第188話 最適

「貴様!よくも我々を裏切ったな!」

 無線から上代琉生の声が聞こえた瞬間、翼の女が怒声を響かせた。

 それは康生も同じですぐさま文句を言おうとする。

 しかしすぐさまその言葉を飲み込み、現状把握につとめようと無線に耳をかす。

『お、落ち着いて下さいって。ちゃんと話を聞いて下さいよ』

「うるさいっ!裏切り者の話など聞いてたまるか!」

 すぐさま無線を投げだそうとする翼の女を見て、康生は慌てて止めに入る。

「な、何をするっ!」

「お、落ち着いて下さい!」

 康生に止められた翼の女は少し暴れたが、康生の言葉を聞き、少しだけ冷静さを取り戻した。

『ありがとうございます英雄様。これでようやく落ち着いて話が出来ますよ』

 康生が翼の女をなだめたのを音声から読みとったのか、感謝の言葉を言ってくる。

「今はそんな事を言っている時間はない。とにかく事情を簡潔に説明しろ」

 しかしそれでも康生の上代琉生に対しての怒りが収まったわけではなく、怒りがにじみ出るように上代琉生に説明を求めた。

『分かってますよ。まず最初に言いたいことは、俺は裏切り者じゃないって話ですよ』

「何っ!?」

 上代琉生の言葉を受け、翼の女がすぐに反応を返す。

 それもそうだ。翼の女の中、という康生達の中では上代琉生はすでに裏切り者として扱っていた。

 それが本人が突然、自分が裏切り者ではないと言ったので、信用できるはずもなく、ただ怒りという火に油を注いぐだけのように思えた。

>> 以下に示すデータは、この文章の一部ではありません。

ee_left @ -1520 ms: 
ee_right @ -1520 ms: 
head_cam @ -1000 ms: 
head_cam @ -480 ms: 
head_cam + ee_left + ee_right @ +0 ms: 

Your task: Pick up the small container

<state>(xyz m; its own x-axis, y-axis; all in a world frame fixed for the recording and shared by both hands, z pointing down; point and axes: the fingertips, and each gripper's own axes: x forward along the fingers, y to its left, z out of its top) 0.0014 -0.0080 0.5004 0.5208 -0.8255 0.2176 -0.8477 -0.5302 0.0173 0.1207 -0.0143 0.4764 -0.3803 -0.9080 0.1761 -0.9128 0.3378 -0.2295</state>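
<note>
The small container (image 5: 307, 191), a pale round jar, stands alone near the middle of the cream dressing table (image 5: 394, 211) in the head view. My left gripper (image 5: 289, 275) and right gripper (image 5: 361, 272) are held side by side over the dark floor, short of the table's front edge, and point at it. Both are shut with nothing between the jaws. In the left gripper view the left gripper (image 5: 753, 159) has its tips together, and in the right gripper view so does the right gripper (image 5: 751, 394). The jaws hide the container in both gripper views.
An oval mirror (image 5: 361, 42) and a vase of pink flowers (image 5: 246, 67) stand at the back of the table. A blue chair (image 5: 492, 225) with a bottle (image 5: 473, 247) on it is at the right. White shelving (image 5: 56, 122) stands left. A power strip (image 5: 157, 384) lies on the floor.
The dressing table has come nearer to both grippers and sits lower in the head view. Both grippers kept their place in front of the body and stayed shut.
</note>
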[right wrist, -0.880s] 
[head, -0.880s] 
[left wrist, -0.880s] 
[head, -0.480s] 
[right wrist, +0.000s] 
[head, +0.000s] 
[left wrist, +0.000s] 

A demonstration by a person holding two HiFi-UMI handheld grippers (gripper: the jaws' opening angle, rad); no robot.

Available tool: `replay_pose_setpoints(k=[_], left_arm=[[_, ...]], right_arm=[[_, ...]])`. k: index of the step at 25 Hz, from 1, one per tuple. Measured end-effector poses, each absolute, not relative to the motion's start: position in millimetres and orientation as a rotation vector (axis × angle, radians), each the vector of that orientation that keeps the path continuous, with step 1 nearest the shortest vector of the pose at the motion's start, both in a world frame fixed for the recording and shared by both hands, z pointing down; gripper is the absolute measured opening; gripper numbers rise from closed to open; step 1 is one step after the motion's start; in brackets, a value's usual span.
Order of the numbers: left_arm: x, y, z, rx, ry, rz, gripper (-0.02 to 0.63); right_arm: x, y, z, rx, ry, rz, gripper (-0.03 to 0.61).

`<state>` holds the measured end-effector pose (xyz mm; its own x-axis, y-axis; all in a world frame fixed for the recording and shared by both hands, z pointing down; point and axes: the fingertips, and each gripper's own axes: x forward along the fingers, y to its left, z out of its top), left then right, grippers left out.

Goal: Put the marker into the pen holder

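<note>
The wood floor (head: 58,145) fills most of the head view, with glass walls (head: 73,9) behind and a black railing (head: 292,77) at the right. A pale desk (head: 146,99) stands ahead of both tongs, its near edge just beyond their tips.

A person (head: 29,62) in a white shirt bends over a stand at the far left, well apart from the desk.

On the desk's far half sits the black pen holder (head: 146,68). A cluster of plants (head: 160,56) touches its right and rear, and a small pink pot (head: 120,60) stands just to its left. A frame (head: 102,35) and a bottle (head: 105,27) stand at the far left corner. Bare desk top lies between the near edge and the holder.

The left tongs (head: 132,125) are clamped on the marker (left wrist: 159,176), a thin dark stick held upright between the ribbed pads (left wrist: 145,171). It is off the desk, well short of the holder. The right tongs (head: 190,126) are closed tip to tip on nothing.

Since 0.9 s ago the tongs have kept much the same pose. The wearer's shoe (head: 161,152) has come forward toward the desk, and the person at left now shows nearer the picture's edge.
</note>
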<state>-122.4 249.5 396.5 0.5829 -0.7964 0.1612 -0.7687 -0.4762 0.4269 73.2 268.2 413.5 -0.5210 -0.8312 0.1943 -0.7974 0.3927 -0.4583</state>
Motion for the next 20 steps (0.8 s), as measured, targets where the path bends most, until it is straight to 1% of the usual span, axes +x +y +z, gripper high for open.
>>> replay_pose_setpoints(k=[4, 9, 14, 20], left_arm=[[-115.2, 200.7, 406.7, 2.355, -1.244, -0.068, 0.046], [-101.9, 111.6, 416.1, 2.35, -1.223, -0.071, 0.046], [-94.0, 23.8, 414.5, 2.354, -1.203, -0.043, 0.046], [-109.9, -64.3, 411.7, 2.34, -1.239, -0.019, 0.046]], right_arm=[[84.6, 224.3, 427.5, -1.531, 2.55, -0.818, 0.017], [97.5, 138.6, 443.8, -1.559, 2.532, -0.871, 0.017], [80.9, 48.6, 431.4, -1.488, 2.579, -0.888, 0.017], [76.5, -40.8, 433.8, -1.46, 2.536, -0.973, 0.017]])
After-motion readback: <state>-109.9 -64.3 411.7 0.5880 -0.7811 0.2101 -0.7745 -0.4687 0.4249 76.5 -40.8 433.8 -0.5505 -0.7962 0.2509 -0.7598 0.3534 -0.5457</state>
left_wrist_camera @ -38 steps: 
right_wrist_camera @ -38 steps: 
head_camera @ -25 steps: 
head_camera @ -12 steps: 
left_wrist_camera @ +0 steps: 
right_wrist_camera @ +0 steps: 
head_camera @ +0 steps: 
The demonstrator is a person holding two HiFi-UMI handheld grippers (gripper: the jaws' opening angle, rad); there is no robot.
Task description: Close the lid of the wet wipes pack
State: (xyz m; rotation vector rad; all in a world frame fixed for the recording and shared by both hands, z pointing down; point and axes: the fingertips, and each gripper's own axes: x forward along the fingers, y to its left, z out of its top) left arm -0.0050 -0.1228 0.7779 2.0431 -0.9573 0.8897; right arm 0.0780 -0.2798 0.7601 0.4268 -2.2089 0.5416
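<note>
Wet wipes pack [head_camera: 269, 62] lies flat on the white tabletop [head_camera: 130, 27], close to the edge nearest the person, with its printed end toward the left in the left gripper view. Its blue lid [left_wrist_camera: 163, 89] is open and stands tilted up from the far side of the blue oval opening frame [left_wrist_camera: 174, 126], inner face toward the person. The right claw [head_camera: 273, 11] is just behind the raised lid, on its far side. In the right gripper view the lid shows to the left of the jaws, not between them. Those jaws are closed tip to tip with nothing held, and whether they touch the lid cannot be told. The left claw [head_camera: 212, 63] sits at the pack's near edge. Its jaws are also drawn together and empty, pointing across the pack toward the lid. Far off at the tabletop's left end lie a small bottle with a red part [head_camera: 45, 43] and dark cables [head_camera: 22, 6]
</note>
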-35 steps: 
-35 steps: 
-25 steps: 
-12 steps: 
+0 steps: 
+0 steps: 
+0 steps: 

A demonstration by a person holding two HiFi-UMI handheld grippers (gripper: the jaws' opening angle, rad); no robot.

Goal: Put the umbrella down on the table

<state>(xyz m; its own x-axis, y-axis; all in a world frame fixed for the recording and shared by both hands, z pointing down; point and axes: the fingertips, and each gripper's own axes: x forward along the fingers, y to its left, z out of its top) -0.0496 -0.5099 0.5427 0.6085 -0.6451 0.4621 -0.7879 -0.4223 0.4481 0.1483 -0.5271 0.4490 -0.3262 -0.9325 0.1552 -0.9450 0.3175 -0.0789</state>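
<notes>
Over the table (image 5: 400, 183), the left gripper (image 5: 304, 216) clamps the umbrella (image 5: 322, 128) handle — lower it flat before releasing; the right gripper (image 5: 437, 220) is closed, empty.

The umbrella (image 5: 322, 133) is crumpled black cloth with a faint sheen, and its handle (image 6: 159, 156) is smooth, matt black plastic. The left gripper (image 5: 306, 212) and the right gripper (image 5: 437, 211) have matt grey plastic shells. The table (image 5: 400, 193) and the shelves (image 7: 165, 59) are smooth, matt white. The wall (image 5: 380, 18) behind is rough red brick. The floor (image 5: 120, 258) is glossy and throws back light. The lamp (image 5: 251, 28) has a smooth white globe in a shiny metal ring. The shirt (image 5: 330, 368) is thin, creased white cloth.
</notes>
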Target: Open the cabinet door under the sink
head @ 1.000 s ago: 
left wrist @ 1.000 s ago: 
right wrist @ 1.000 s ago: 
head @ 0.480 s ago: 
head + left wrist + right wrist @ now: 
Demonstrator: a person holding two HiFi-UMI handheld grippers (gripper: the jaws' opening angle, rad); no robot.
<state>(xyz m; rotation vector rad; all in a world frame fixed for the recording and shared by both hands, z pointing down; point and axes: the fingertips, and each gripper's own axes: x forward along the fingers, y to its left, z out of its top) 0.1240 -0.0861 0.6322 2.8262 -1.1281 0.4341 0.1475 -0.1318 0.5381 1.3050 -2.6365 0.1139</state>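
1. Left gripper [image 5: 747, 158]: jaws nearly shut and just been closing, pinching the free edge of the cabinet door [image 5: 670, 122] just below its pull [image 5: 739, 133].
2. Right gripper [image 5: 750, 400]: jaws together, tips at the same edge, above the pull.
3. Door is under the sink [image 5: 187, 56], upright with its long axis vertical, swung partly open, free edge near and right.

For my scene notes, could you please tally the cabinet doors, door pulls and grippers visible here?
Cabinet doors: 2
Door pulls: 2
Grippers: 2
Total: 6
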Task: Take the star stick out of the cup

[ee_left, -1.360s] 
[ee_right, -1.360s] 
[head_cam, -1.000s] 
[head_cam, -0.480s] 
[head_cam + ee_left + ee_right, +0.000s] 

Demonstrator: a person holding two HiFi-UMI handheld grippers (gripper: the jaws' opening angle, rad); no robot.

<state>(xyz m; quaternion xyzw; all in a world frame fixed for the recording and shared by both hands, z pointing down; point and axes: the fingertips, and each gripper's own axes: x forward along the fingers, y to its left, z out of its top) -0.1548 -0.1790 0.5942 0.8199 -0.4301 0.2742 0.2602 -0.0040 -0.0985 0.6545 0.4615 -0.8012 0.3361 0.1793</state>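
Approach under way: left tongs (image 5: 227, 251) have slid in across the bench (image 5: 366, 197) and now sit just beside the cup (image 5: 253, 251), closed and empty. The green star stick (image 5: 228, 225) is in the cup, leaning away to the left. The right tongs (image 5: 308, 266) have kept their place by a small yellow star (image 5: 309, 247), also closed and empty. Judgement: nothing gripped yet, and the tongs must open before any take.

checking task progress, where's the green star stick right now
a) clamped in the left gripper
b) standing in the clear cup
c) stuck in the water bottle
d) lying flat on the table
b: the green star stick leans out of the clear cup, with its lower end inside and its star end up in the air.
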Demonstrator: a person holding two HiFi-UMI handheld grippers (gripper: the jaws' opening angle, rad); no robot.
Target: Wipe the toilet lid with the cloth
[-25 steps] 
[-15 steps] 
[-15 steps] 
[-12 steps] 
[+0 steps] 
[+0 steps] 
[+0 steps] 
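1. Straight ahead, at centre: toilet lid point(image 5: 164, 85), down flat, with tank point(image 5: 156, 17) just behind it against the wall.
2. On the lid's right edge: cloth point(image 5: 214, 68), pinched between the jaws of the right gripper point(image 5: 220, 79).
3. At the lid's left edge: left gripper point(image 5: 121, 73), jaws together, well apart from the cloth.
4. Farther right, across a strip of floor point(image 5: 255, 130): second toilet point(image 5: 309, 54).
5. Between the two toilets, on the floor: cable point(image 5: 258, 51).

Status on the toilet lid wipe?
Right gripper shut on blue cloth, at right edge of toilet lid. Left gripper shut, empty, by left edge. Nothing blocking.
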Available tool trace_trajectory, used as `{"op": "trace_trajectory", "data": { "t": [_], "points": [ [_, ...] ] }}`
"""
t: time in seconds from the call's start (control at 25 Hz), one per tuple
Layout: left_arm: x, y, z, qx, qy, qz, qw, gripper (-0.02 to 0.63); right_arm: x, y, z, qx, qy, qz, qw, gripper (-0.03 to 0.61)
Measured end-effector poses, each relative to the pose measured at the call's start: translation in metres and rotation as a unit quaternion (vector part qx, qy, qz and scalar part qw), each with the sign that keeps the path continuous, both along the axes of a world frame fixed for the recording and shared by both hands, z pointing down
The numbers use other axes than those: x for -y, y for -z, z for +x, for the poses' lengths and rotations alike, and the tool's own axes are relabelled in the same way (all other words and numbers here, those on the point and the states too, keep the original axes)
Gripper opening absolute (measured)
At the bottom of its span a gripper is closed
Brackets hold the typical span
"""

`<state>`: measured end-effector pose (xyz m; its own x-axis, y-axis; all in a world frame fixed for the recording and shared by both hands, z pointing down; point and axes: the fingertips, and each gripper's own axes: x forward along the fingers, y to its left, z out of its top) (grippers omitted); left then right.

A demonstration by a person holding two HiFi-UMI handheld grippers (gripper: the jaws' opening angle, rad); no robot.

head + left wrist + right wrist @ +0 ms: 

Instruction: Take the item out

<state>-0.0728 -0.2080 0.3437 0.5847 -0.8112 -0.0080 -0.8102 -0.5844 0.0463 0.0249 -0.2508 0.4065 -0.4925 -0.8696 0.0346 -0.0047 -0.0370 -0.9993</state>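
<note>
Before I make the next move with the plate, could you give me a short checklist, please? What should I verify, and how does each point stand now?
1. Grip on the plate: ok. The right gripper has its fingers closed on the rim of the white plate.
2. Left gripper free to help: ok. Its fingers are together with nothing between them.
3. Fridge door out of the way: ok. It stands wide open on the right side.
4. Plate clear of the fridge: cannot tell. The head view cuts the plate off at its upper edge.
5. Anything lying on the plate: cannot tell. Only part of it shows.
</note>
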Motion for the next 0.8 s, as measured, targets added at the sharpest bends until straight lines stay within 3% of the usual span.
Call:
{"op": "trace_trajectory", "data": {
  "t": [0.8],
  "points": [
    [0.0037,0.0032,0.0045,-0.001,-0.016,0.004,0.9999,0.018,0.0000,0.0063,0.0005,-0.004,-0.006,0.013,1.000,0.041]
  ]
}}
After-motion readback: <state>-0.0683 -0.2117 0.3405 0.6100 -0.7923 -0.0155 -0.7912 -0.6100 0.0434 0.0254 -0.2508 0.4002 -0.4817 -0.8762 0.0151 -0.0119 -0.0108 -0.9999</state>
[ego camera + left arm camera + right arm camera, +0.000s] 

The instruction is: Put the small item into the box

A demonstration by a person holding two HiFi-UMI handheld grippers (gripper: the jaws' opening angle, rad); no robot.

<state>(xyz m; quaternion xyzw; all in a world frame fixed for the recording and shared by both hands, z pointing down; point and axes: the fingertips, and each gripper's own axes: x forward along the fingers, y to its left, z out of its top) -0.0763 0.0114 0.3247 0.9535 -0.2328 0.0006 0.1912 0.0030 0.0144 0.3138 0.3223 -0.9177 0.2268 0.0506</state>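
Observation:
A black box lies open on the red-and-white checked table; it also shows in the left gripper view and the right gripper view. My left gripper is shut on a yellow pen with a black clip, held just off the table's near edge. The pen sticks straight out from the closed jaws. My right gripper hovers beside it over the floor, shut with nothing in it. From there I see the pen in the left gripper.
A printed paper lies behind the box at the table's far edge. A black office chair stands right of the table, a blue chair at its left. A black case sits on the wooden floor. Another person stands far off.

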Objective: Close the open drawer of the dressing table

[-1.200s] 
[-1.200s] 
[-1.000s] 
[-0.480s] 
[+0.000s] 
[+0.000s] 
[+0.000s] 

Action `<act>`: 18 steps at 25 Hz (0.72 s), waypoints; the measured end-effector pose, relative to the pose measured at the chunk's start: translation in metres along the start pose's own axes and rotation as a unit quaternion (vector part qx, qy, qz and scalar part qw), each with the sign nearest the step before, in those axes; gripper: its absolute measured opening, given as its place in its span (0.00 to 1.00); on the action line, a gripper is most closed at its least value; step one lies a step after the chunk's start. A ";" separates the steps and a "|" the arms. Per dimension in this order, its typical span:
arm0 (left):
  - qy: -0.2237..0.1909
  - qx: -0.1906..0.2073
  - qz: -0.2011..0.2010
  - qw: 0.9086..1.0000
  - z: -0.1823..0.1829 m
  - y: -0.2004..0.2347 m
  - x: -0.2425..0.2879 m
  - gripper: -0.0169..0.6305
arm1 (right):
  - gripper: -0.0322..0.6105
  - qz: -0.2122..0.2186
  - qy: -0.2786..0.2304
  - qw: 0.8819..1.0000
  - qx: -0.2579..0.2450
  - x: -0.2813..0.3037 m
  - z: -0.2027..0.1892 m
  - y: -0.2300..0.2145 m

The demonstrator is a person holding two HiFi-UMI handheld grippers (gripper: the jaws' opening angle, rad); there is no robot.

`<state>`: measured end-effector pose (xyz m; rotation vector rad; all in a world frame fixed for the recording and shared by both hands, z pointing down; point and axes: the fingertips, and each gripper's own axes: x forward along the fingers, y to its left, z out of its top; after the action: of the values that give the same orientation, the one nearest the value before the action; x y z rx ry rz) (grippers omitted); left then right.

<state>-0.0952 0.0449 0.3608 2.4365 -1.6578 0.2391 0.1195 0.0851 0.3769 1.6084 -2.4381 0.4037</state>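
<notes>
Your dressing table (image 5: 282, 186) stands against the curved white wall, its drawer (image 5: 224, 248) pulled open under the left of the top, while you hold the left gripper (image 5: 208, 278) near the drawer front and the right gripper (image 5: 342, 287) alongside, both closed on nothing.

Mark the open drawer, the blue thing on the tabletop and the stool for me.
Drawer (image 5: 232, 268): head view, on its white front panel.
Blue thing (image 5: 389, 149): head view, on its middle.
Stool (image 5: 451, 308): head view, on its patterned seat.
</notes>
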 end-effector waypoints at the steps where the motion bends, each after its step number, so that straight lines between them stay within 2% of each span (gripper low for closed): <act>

『だったら誰が裏切ったか?って思ってますよね?俺以外にこの地下都市にいる者でもっとも裏切り者として候補があがるのは俺なのは納得できますけど、実は俺以上に適任の人はいるんですよ?』

「なんだとっ!?一体それは誰だと言うんだ!」

 上代琉生の言葉を聞き怒りを露わにしている翼の女を横目に、康生はしばらくの間考える。

 上代琉生以上に裏切り者として適任な存在。

 しかしそんな存在はいるはずもなく、もしいたら裏切り者の候補としてとっくに挙がっているはずだ。

『っといっても皆さんはその人物がこの地下都市にいる事は知らないでしょうけど、英雄様達は一度あった事はありますよ?』

 一度会ったことがある、という言葉にひっかかりを覚えつつも康生は、そんなじらすような態度に少しの苛立ちを覚えた。

「もったいぶらずに早く言え。今は時間がない」

『あぁ、そうでしたね。すいませんでした』

 どうやら時間がないことは上代琉生も把握しているようで、素直に康生の言うことを聞くようだ。

『この地下都市で俺以上に裏切り者として最適な人物。そして同時に敵に情報を売りつけて得する人物。それは――この地下都市の元都長です』

 その言葉を聞いた瞬間、かすかに無線から新たに語られた裏切り者の存在の声が聞こえたのだった。